What is expected
Please print the listing that follows word for word, but skip any pictures it holds.

Given material
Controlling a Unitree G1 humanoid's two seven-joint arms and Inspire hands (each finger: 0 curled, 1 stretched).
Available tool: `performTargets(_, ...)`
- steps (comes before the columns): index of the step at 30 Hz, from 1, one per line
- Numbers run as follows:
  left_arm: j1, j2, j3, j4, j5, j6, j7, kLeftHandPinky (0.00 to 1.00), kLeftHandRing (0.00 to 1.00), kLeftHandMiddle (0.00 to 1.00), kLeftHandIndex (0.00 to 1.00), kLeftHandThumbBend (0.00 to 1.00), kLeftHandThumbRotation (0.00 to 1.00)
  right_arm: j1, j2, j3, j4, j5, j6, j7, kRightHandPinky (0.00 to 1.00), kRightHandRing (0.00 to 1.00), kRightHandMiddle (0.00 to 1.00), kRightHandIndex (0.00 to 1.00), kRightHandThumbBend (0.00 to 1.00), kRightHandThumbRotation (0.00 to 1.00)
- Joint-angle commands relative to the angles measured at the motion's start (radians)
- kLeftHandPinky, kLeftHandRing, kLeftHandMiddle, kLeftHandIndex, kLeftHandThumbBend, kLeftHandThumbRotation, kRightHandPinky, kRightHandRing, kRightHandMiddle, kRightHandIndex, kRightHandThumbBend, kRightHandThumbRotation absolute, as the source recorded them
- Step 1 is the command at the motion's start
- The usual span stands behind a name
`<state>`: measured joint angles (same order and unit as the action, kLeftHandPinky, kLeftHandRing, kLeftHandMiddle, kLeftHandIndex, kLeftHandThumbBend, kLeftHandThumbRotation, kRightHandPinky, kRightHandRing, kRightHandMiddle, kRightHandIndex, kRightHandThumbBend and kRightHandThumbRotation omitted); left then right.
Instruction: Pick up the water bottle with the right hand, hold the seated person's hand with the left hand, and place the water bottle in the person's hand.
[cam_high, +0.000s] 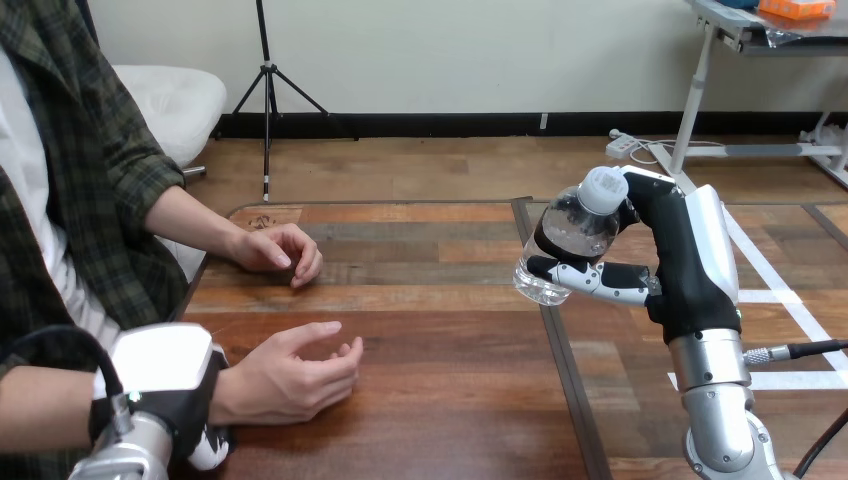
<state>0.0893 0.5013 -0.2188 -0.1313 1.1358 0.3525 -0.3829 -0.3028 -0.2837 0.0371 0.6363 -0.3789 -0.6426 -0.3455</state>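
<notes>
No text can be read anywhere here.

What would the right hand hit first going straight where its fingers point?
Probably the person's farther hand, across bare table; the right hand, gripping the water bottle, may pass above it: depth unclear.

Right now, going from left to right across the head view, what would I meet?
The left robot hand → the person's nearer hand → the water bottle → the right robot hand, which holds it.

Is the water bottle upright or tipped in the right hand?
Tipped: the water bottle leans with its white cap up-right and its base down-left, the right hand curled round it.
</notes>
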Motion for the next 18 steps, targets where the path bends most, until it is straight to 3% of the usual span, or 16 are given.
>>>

Reply
Controlling a Unitree G1 humanoid's two seven-joint arms and Inspire hands (each finger: 0 curled, 1 stretched).
Available tool: `performTargets(_, ...)`
- steps (comes before the columns): index of the step at 30 Hz, from 1, one per line
- Numbers run as follows:
  left_arm: j1, j2, j3, j4, j5, j6, j7, kLeftHandPinky (0.00 to 1.00), kLeftHandRing (0.00 to 1.00), kLeftHandMiddle (0.00 to 1.00), kLeftHandIndex (0.00 to 1.00), kLeftHandThumbBend (0.00 to 1.00), kLeftHandThumbRotation (0.00 to 1.00)
  right_arm: j1, j2, j3, j4, j5, j6, j7, kRightHandPinky (0.00 to 1.00), kRightHandRing (0.00 to 1.00), kRightHandMiddle (0.00 to 1.00), kRightHandIndex (0.00 to 1.00), kRightHandThumbBend (0.00 to 1.00), kRightHandThumbRotation (0.00 to 1.00)
- Joint-angle commands relative to the angles measured at the motion's start (radians)
- kLeftHandPinky, kLeftHandRing, kLeftHandMiddle, kLeftHandIndex, kLeftHandThumbBend, kLeftHandThumbRotation, kRightHandPinky, kRightHandRing, kRightHandMiddle, kRightHandIndex, kRightHandThumbBend, kRightHandThumbRotation absolute, as the source recorded them
- Step 1 is the command at the motion's start
- The usual span stands behind a name
`<state>`: measured joint angles (same order and unit as the action, kLeftHandPinky, kLeftHandRing, kLeftHandMiddle, kLeftHandIndex, kLeftHandThumbBend, kLeftHandThumbRotation, kRightHandPinky, kRightHandRing, kRightHandMiddle, kRightHandIndex, kRightHandThumbBend and kRightHandThumbRotation omitted); left then right.
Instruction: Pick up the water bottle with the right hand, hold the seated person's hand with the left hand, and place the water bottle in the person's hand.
[cam_high, +0.000s] 
<state>0.0893 0.5013 -0.2188 -0.1313 1.1358 0.3525 -0.3829 -0.3028 -0.2837 0.0371 0.6363 -0.3789 -0.6426 -0.3455</state>
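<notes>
No text can be read anywhere here.

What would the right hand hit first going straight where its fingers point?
Probably the person's farther hand, across bare table; the right hand, gripping the water bottle, may pass above it: depth unclear.

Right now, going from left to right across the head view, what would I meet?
The left robot hand → the person's nearer hand → the water bottle → the right robot hand, which holds it.

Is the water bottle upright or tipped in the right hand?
Tipped: the water bottle leans with its white cap up-right and its base down-left, the right hand curled round it.
</notes>
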Motion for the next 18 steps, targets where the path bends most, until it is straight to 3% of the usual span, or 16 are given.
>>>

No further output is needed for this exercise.